Adam neural network local optimum
Step 7 neural network iteration
Local optimum, the mean square error and fitting of neural network are carried out using Adam neural network described in this method respectively
Goodness is as shown in table 4, and training set, the goodness of fit figure difference of test set are as shown in Figure 4, Figure 5.
4 algorithm performance table of table
It can be seen that very high precision and the goodness of fit can be obtained using method of the invention, and the method was using
In journey can the parameters such as adaptive polo placement learning rate, influence evaluation result by initial parameters such as learning rates, reduce method
Enforcement difficulty, enable supplier evaluation result more objective credible.

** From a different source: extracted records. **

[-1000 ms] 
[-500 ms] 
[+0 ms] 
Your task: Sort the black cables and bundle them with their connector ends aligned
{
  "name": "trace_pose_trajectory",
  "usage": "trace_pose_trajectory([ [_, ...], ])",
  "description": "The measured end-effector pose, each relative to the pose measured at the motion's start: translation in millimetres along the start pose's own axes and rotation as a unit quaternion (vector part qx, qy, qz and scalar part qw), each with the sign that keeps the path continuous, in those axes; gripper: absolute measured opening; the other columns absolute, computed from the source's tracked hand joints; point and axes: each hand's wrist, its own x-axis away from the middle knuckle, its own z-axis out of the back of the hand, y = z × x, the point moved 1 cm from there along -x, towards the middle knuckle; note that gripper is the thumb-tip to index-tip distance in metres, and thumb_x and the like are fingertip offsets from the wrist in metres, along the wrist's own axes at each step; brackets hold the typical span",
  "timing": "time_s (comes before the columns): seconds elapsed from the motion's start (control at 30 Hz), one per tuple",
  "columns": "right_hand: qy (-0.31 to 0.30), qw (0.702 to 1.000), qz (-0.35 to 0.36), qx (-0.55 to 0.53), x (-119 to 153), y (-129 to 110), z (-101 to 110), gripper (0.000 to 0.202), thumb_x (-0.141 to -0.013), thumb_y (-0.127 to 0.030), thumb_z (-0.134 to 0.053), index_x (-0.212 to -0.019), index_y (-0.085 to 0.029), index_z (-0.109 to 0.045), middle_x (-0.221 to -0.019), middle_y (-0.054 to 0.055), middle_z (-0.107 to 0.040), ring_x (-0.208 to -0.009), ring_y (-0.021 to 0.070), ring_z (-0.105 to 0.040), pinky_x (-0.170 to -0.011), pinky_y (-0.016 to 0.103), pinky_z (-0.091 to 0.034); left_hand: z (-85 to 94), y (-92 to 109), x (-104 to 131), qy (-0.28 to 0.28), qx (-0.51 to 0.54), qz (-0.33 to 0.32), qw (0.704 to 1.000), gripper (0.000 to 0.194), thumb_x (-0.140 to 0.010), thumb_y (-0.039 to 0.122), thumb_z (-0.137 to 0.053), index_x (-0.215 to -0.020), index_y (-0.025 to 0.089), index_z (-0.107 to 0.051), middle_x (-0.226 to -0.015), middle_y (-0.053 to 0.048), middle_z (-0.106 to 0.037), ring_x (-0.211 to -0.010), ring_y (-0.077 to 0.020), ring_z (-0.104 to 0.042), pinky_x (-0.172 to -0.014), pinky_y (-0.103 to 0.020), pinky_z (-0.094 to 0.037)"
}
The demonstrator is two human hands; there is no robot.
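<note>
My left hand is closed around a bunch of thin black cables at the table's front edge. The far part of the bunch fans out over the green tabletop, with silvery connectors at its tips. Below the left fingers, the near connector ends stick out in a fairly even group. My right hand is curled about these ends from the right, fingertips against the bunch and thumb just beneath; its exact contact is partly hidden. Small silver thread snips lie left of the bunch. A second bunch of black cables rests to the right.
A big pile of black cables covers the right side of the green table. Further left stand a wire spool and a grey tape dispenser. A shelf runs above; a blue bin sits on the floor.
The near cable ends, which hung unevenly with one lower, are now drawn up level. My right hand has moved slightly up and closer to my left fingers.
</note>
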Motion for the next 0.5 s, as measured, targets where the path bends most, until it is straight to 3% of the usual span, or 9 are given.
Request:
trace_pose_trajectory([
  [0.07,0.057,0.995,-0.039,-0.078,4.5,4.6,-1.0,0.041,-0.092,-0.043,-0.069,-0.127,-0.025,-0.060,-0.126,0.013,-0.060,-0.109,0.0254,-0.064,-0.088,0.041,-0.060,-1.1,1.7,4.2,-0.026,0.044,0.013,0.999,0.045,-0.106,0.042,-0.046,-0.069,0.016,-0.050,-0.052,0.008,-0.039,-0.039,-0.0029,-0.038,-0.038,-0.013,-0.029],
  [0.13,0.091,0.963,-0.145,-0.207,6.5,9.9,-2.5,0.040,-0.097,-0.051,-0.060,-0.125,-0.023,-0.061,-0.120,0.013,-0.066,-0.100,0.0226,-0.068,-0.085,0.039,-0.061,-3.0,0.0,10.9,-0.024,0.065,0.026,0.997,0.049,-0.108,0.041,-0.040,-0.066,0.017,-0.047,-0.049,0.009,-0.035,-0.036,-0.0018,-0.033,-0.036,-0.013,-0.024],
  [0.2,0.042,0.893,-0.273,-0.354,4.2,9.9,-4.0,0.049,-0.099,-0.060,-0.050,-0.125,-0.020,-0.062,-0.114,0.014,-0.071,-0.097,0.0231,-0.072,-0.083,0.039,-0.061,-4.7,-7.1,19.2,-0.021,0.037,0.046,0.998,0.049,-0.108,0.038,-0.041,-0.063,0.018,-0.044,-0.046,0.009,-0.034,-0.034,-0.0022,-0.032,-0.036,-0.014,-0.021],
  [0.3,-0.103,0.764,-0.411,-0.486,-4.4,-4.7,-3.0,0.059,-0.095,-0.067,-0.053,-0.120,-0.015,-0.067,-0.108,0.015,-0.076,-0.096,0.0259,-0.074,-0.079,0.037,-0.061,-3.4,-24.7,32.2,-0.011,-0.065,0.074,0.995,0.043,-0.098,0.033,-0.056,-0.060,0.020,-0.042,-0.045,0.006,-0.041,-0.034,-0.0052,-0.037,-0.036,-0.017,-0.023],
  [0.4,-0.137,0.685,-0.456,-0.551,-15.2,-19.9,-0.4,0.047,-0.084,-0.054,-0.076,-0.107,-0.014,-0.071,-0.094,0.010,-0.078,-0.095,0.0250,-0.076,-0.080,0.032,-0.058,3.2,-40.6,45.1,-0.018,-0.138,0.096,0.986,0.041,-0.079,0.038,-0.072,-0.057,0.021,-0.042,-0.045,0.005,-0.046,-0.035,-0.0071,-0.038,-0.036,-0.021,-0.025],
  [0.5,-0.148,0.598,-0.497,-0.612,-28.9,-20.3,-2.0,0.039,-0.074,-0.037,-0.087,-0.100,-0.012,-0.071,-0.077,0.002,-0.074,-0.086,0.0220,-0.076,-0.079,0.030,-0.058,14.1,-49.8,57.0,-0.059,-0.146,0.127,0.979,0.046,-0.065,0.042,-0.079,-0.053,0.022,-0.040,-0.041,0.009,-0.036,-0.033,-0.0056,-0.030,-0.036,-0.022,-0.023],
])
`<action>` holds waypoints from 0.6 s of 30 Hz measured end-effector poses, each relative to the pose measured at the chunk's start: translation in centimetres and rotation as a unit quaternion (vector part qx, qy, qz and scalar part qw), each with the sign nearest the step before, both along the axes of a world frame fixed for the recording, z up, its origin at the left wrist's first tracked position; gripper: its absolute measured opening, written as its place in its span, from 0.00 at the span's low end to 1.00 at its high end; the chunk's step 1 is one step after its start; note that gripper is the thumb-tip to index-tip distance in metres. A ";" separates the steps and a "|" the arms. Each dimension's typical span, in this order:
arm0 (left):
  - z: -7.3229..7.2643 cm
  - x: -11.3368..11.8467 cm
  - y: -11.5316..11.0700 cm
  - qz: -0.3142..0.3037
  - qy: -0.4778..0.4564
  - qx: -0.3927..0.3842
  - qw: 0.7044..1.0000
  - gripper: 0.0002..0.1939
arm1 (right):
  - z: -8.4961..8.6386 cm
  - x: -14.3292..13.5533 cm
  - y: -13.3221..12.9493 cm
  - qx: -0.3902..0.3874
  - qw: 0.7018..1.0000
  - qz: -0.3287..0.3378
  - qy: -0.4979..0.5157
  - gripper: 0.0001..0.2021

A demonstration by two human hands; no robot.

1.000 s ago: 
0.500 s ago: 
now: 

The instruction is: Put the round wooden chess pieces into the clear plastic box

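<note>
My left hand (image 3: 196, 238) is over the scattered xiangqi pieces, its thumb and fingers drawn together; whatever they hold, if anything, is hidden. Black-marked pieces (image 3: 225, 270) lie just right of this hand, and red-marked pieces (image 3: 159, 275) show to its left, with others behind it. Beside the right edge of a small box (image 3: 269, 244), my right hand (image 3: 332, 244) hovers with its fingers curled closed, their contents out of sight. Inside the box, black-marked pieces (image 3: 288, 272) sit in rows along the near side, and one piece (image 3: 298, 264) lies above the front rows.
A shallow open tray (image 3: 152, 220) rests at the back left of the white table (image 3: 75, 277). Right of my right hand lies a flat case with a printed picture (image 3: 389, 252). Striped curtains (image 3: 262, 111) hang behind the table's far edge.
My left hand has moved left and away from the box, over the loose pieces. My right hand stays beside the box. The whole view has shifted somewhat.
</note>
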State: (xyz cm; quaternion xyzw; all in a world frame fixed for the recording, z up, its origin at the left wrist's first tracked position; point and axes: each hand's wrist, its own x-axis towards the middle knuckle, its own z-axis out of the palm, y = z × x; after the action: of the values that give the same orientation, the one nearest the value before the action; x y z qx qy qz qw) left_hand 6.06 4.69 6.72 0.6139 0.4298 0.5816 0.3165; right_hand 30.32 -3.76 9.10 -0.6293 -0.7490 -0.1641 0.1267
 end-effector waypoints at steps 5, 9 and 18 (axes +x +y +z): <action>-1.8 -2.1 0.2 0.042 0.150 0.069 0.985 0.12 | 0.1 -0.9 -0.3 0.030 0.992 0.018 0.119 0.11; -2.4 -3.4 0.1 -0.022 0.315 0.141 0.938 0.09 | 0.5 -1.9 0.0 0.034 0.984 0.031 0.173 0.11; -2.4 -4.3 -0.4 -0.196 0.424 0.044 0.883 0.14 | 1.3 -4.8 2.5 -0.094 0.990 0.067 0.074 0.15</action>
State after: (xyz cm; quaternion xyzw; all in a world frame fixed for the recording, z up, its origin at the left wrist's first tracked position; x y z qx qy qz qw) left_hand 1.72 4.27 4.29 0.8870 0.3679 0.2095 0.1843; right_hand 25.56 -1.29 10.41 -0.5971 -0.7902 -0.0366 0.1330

Step 8 outsourcing supplier evaluation
4 groups of data samples to be evaluated are evaluated using the neural network of PSO-Adam algorithm optimization, evaluation knot
Fruit is as shown in table 5.
5 sample to be tested evaluation result of table
It is found that outsourcing supplier S21Evaluation score highest, S22Score is lower;S21And S23It can be used as outstanding outsourcing supplier
It is included in resources bank;S24It can be used as the outsourcing supplier commonly cooperated, S22Cooperation Risk is higher, need to cooperate with caution.Evaluation result is handed over
It is examined by panel of expert of company, has obtained the generally approval of associate.Application example proves, based on mixing PSO-Adam nerve
Outsourcing supplier's evaluation method of network can be objective and efficiently solve outsourcing supplier for current complicated external coordination environment
Evaluation problem is further reduced the dependence to personal experience, reduces supplier evaluation difficulty, reduces overhead cost for supply chain.
It should be understood that for those of ordinary skills, it can be modified or changed according to the above description,
And all these modifications and variations should all belong to the protection domain of appended claims of the present invention.